Stored data
····················

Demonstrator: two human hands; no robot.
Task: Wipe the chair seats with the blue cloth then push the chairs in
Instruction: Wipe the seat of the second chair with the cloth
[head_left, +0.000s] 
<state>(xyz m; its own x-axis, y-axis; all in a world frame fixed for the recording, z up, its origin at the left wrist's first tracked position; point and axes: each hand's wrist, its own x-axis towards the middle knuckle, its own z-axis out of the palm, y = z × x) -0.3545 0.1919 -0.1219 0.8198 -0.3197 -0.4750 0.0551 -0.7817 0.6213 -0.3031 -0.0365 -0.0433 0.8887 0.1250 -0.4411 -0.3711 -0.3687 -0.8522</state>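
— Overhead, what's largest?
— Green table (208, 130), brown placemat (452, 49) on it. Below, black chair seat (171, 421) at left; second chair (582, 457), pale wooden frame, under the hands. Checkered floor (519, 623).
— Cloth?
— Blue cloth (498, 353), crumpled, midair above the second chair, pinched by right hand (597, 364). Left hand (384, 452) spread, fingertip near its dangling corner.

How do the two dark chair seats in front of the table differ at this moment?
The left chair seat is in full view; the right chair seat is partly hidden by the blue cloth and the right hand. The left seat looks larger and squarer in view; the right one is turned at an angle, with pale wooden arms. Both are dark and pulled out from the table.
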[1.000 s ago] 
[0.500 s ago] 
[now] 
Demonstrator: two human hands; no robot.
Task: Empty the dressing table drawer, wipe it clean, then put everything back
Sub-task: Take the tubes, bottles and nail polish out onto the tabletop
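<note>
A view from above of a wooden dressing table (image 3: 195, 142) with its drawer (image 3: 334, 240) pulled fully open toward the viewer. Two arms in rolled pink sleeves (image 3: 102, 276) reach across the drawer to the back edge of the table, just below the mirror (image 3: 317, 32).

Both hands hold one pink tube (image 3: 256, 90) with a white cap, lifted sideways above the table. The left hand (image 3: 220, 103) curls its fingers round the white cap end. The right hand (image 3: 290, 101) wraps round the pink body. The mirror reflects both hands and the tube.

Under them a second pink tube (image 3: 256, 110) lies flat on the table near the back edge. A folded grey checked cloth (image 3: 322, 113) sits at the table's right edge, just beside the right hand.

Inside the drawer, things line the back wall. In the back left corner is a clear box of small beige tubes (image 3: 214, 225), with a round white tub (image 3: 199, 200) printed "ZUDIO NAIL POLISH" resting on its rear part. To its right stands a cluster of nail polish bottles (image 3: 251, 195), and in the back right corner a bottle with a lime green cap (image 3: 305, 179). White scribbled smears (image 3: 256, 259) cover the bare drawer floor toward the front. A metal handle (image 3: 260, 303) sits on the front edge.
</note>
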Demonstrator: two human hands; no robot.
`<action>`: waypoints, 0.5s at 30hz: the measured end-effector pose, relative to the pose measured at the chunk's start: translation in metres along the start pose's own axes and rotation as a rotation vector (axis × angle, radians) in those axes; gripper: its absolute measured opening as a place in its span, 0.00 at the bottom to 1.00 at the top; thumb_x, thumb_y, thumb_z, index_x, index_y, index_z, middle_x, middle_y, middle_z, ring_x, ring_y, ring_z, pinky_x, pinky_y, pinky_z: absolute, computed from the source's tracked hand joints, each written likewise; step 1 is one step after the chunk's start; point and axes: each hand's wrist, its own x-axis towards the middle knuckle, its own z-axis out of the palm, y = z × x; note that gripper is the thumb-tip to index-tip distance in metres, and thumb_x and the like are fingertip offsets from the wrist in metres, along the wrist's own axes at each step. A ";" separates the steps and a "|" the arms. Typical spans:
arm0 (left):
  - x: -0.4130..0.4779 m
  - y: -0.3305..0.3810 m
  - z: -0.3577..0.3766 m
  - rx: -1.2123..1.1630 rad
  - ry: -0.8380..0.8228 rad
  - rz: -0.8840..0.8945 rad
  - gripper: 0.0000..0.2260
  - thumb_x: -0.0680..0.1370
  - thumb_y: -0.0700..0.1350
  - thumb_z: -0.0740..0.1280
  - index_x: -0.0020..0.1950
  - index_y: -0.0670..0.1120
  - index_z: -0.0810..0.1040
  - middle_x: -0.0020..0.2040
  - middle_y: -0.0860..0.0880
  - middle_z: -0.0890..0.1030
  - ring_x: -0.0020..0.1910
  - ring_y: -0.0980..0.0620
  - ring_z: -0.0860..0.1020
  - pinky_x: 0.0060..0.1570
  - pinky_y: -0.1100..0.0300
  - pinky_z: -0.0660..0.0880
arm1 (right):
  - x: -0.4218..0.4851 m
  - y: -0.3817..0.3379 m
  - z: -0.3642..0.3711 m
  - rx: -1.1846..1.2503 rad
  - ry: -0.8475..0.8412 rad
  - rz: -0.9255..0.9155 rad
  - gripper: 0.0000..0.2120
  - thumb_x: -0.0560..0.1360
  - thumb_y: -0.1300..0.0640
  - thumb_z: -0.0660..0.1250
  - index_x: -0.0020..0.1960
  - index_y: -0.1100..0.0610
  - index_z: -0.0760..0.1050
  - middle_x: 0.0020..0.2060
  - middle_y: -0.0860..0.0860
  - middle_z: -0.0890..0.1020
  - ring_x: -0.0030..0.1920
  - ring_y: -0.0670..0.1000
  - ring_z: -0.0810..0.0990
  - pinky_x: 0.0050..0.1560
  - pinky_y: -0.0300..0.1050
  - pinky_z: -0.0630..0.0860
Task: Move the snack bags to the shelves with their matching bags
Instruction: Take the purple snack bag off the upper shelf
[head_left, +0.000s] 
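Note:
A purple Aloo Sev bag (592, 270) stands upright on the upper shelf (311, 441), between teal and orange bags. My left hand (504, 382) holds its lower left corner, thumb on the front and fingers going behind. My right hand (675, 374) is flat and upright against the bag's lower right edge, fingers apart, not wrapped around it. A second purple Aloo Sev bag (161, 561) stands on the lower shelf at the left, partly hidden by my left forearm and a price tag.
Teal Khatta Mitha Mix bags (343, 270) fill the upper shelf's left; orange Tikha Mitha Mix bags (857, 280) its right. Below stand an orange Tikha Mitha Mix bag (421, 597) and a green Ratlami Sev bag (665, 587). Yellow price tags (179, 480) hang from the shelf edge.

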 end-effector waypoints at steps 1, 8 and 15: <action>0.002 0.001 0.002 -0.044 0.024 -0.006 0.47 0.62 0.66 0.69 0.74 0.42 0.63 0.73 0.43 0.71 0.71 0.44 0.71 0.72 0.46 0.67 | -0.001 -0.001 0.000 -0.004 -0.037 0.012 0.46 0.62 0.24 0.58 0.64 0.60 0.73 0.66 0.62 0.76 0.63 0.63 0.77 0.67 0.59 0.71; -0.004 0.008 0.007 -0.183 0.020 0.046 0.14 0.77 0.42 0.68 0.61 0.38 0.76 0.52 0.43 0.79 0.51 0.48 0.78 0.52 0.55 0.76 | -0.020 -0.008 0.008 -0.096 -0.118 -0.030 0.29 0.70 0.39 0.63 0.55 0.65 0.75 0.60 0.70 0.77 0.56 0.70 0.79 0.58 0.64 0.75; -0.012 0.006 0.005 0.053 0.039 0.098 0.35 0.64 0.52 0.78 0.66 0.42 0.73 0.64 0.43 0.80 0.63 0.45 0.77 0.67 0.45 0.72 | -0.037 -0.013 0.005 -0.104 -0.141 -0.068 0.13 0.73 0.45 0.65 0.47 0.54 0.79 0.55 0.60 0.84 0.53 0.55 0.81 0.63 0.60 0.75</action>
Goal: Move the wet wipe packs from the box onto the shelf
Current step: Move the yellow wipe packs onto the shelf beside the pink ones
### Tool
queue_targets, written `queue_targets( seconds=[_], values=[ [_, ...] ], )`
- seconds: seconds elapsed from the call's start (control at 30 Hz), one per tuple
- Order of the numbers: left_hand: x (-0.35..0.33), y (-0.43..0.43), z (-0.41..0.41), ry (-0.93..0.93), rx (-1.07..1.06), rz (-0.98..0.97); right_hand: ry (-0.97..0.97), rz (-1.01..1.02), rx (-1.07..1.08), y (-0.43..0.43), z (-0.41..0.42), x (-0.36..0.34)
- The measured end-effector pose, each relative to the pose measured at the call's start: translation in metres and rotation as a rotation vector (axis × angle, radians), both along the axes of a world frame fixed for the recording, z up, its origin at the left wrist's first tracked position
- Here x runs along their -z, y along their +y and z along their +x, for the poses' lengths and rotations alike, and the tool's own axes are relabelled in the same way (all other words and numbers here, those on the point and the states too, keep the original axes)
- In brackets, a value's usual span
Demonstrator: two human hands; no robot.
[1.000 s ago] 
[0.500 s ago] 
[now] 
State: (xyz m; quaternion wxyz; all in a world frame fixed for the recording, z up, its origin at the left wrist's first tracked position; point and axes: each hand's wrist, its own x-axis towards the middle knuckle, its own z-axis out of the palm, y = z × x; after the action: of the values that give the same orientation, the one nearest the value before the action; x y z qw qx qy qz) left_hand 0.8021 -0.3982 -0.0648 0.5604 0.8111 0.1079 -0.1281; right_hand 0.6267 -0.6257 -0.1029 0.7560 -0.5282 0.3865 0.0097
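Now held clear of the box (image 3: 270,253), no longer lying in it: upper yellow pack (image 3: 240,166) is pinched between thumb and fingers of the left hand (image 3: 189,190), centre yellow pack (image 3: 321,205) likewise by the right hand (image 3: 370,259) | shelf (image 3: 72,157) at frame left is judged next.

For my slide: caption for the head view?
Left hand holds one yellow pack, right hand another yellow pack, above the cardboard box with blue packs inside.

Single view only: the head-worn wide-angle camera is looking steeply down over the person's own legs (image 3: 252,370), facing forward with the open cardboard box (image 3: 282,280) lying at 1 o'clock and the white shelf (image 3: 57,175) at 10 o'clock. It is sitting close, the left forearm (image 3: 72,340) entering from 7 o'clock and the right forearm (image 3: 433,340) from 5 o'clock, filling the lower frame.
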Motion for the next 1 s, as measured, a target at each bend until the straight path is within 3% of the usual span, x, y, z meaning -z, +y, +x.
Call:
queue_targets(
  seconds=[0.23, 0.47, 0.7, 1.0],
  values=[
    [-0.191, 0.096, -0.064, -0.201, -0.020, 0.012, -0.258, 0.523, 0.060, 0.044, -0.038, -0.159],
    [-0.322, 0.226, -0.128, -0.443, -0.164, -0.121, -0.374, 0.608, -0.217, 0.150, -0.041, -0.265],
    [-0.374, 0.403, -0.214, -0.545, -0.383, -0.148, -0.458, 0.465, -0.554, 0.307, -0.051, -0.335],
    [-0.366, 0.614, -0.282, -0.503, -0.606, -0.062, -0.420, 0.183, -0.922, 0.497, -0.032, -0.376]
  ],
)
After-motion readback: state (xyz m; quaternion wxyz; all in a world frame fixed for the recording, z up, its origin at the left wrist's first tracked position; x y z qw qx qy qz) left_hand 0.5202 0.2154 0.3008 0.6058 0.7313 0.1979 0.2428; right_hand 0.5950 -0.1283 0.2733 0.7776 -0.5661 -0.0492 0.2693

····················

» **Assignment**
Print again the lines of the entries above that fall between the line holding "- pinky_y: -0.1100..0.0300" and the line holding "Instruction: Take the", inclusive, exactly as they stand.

» **Output of the task**
  - pinky_y: -0.1100..0.0300
  - pinky_z: -0.0660..0.0880
arm1 (right):
  - x: -0.4218..0.4851 m
  - y: -0.3817..0.3379 m
  - z: -0.3642..0.3711 m
  - rx: -1.1846..1.2503 rad
  - ry: -0.8475..0.8412 rad
  - rz: -0.9255..0.9155 rad
  - gripper: 0.0000..0.2120
  - thumb_x: -0.0560..0.1360
  - thumb_y: -0.1300..0.0640
  - thumb_z: -0.0660..0.1250
  - index_x: -0.0020..0.1960
  - index_y: -0.1100..0.0610
  - index_z: -0.0760..0.1050
  - middle_x: 0.0020..0.2060
  - middle_y: -0.0860..0.0860
  - middle_z: -0.0890..0.1020
  - ring_x: -0.0030..0.1920
  - ring_y: -0.0670..0.1000
  - ring_z: -0.0810..0.0990
  - pinky_x: 0.0050..0.1560
  - pinky_y: -0.0300..0.1050
  - pinky_z: -0.0630..0.0860
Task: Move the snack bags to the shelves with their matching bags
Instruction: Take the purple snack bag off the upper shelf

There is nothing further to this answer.